## AIM OF THE TASK:
The entries are to be written out word for word, with their images left out.

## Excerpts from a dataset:
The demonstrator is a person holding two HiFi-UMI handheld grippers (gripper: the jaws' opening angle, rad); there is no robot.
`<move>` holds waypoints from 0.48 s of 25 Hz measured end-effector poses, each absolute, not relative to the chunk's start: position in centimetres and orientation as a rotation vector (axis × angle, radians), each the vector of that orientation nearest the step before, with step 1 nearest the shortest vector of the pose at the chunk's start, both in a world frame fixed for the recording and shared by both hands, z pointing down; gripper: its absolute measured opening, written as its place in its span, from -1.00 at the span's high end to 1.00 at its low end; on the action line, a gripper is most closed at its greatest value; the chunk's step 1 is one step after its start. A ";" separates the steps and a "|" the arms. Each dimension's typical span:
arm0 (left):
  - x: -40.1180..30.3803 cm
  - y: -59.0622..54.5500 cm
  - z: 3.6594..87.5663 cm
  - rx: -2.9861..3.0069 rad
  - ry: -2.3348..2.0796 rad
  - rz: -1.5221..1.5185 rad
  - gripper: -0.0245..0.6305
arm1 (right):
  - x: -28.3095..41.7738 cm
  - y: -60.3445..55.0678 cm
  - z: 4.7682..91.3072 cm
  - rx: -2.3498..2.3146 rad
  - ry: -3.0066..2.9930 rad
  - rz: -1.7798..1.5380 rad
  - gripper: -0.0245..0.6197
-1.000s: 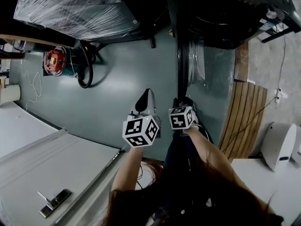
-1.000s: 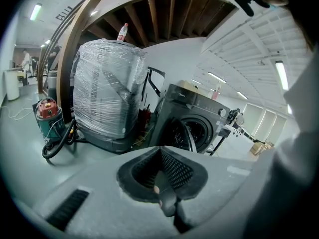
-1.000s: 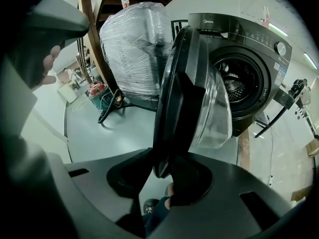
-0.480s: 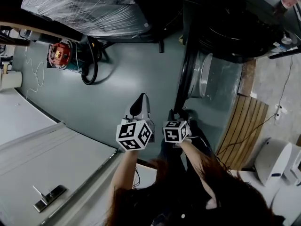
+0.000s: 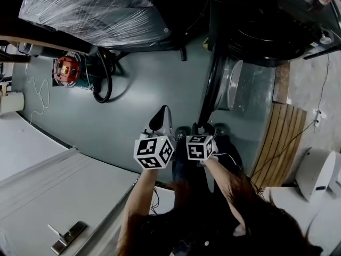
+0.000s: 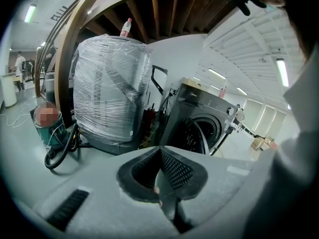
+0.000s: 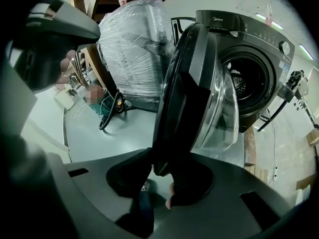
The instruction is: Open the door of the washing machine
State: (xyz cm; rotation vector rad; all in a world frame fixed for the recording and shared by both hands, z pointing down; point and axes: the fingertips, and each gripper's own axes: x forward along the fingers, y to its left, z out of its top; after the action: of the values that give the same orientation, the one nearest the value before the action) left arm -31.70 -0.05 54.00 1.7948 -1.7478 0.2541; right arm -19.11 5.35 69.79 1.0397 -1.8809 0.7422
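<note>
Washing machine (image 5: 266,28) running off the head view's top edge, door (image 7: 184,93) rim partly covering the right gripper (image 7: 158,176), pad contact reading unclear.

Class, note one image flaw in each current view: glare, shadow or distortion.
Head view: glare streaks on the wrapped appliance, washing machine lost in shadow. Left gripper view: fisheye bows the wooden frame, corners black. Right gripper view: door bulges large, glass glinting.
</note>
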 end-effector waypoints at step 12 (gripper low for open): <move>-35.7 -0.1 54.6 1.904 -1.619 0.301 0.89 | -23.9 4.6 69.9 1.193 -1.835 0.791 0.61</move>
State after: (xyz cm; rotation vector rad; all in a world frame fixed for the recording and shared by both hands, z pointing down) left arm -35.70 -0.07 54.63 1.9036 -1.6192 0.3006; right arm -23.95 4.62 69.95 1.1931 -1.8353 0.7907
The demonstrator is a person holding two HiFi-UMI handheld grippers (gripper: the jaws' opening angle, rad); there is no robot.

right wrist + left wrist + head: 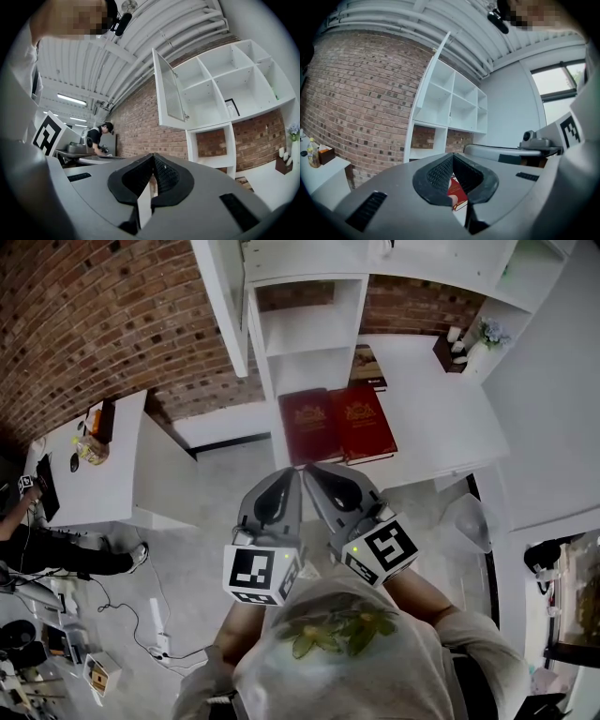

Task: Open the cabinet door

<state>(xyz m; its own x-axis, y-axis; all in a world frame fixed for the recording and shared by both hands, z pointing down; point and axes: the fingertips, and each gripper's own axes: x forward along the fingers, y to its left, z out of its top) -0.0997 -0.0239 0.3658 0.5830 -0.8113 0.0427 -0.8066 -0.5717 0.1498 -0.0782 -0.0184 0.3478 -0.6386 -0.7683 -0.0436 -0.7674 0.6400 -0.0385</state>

## RESPONSE TO THIS TASK:
The demonstrator is a person holding two HiFi-UMI handheld grippers (gripper: the jaws' opening angle, rad); there is no robot.
`<move>` holds waypoints from 0.48 s of 25 Hz measured end-effector poses, each absolute, not relative to the chunk's start: position in centimetres and orientation as a rotation vector (axis × angle, radians), each the vector of that orientation nearest the step before, with step 1 nearest the shortest vector of the pose at the chunk's start, both in a world frame fixed for the recording and shared by both hands, z pointing down; gripper: its absolute measured opening, written as its place in its span, from -1.00 at the span's high end to 1.00 at its low end; on the action line, a gripper is most closed at its greatest value; the chunk's step 1 is one step after its start. A ";" separates the steps and a "|" the arms. Each dimension's typical span:
arm0 (left):
  - x: -40.1180..30.3803 cm
  - y: -59.0622..54.5500 cm
  - z: 3.6594..87.5663 cm
  - rx: -2.9861..3.0069 rad
  - ry: -2.3348..2.0796 rad
  - rz: -1.5221..1.5185 rad
  - gripper: -0.0245..0.6305
arm1 (right):
  - x: -28.3095..41.7738 cm
  - y: -60.3445..55.0678 cm
  - z: 4.7682..91.3072 cm
  - rx: -2.3498..2.3146 rad
  - ry: -3.0066..2.9930 rad
  - rz: -1.7798..1.5380 rad
  - gripper: -0.0245..0.6197
-1.000s: 
-1.000s: 
-1.000s: 
-0.480s: 
+0.000s: 
+0.000s: 
+0.000s: 
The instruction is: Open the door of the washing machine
State: (xyz cm; rotation vector rad; all in a world frame fixed for the recording and shared by both hands, z pointing down; point and axes: the fingertips, and each gripper's own axes: x forward along the fingers, y to its left, z out of its top; after the action: of the values that give the same orientation, the one nearest the value before the action) left arm -31.70 -0.05 54.00 1.7948 -1.7478 0.2541; right arm -19.11 5.35 69.79 1.0397 -1.8809 0.7422
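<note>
Washing machine (image 5: 266,28) running off the head view's top edge, door (image 7: 184,93) rim partly covering the right gripper (image 7: 158,176), pad contact reading unclear.

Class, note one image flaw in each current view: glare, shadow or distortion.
Head view: glare streaks on the wrapped appliance, washing machine lost in shadow. Left gripper view: fisheye bows the wooden frame, corners black. Right gripper view: door bulges large, glass glinting.
</note>
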 end-effector waypoints at step 12 (gripper low for open): <move>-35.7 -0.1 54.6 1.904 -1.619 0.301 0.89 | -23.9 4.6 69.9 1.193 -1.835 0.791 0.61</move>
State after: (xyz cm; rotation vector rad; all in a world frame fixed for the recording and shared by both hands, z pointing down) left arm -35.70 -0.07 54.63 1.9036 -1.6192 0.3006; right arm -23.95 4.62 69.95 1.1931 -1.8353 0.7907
The demonstrator is a person holding two HiFi-UMI handheld grippers (gripper: the jaws' opening angle, rad); there is no robot.

right wrist + left wrist + head: 

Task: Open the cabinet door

<state>(xyz m; its own x-axis, y-axis; all in a world frame fixed for the recording and shared by both hands, z pointing down; point and axes: the fingertips, and each gripper's own axes: x forward along the fingers, y to its left, z out of its top) -0.0997 -0.0239 0.3658 0.5830 -0.8113 0.0427 -0.8066 -0.5717 0.1498 -0.0782 -0.0184 0.3478 -0.6386 -0.7683 -0.0436 -0.7674 0.6400 -0.0385</state>

The exercise concludes with this answer.